Veo una alianza entre Milei y Donald Trump en persona, que hasta puede romperse si alguno de los dos no sigue en el gobierno.

Para el final, nos interesa una reflexión sobre la democracia, en términos de la política, que pasa con el sistema de partidos. Hay todo un ruido grande. Lo de Manuel Adorni es también la expresión de una crisis hasta institucional, en términos que es la figura constitucional más importante después del Presidente, más allá de su propia conducta o las denuncias. Pese a que falta mucho para la elección, ¿se está jugando ya en término electorales algo en la Argentina?

La crisis del sistema político era evidente, si no imagináte cómo ganó Milei que no tenía nada, ni partido, ni representantes, ni fue a todas las provincias y es presidente. El despelote en el sistema político que generó la irrupción de Javier es una expresión de lo que venía pasando antes, pero dividió todo: el radicalismo en tres pedazos, el Pro, la mitad se fue con La Libertad Avanza; el peronismo tiene un quilombo que ni te cuento.

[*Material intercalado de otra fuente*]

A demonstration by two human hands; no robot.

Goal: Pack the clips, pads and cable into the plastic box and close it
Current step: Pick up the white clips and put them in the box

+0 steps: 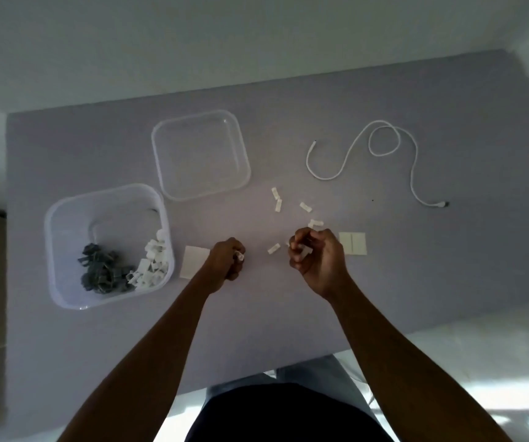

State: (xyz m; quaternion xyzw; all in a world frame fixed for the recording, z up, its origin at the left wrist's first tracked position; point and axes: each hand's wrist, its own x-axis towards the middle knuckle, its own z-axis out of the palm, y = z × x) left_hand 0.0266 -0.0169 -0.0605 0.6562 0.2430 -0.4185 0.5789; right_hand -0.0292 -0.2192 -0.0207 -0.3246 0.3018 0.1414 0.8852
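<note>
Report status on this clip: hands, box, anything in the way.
Both hands closed on small white plastic clips: left, right. Clear plastic box open, part-filled; its lid beside it. Loose clips, white pads, white cable still out. Nothing obstructing.

Bare forearms, no sleeves showing; a dark top [288, 416] and pale blue jeans [314, 371] below.

Left hand [226, 258] curled closed; only a tip of a white clip [240, 257] shows, rest hidden in the fist. Right hand [316, 256] covers most of its white clips [304, 250]; count unclear. Left pad [194, 261] partly behind the left hand. Grey clips [100, 271] in the box [65, 218] blur into one mass
</note>
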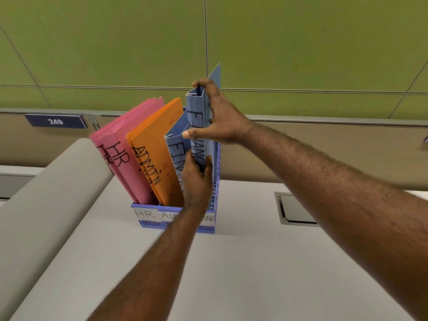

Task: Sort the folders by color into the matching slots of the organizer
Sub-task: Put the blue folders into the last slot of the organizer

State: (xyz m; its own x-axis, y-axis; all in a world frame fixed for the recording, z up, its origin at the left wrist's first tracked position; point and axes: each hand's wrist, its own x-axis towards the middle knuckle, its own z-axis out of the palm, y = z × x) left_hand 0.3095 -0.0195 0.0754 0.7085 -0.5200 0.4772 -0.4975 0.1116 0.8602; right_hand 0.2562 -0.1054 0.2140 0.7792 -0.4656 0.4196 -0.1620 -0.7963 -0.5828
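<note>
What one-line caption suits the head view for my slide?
Both hands seat a blue folder in the organizer.

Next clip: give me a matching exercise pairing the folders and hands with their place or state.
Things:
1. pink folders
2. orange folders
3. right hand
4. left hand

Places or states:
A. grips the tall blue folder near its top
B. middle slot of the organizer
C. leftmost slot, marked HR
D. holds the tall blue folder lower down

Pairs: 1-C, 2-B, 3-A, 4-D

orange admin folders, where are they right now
In the head view the orange folders stand tilted in the middle slot of the blue organizer, between the pink folders on the left and the blue folders on the right.
</note>
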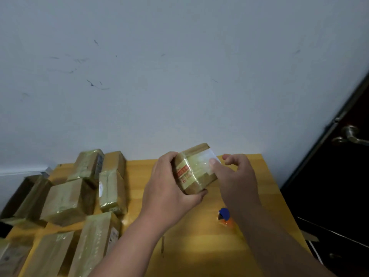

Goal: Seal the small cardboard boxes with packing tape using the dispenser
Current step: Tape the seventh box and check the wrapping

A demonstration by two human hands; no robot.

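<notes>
A small cardboard box (194, 170) is held above the yellow desk (199, 236), near its far edge by the wall (179, 66). It is gripped at its left end by the left hand (169, 188), the fingers curled over the top and the thumb tucked under the near corner. A strip of clear tape (205, 158) is pressed onto the box by the thumb of the right hand (235, 176), while the other fingers are kept loosely bent and apart from it. Red print is seen on the box's left end. A blue and orange object (224, 216), possibly the tape dispenser, is lying on the desk, partly hidden by the right forearm. A pile of taped boxes (79, 196) is gathered on the left. A dark door (339, 176) is seen at the right.
</notes>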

En el MID somos pocos y somos orgánicos, pero digamos no produjo ningún problema en ese sentido. Es más, ganamos dos diputados porque estuvimos con Javier Milei. Pero esa fue la primera disrupción que hizo pelota todo el sistema político tal cual lo conocíamos.

Y ese reordenamiento que produjo, todavía no se cristalizó. Lo de Adorni es una anécdota, porque es una molécula que no existe, o sea Adorni no existe políticamente, está terminado.


El “Súper RIGI” avanzó en Diputados con apoyo del MID y cambios para proveedores locales


Lo que falta todavía es un reordenamiento, no sé si en partidos políticos tal cual los conocimos, nos formamos, lo que militamos desde hace años, pero se están conformando algunas asociaciones de ideas similares. Otro tema, que me parece que hay que tener en cuenta, que todavía no se está debatiendo, es el tema este de las tecnopolíticas.

Hay una corriente de opinión que dice que los sistemas como China y la Rusia, crecen rápido porque tienen un sistema no democrático, porque pueden tomar decisiones más rápido y generar un proceso de desarrollo sin la molestia que significan los parlamentos.

O sea, en Estados Unidos, si Trump quiere hacer algo, tiene una resistencia en el sistema democrático, en la justicia. Ahora la tecnopolítica está planteando que “si queremos ganarle a estos dos, o por lo menos China”, que está tomando decisiones más rápido y avanzando comercialmente, algunos están pensando que la democracia es una molestia.

Eso traducido a la Argentina, debe haber algunos que estén pensando en esa locura y los que venimos de una tradición política partidaria y democrática, tenemos que enfrentar a eso y decir, esto no puede pasar.

Nadie lo expresó, porque esto de Peter Thiel, del Súper RIGI, a ver “si esto deriva en esa situación”. Creo que eso dos cosas distintas, una cosa que vengan a invertir 1000 millones de dólares en una empresa de tecnología, otra cosa es ir al extremo de que eso va a gobernar el sistema político de la Argentina.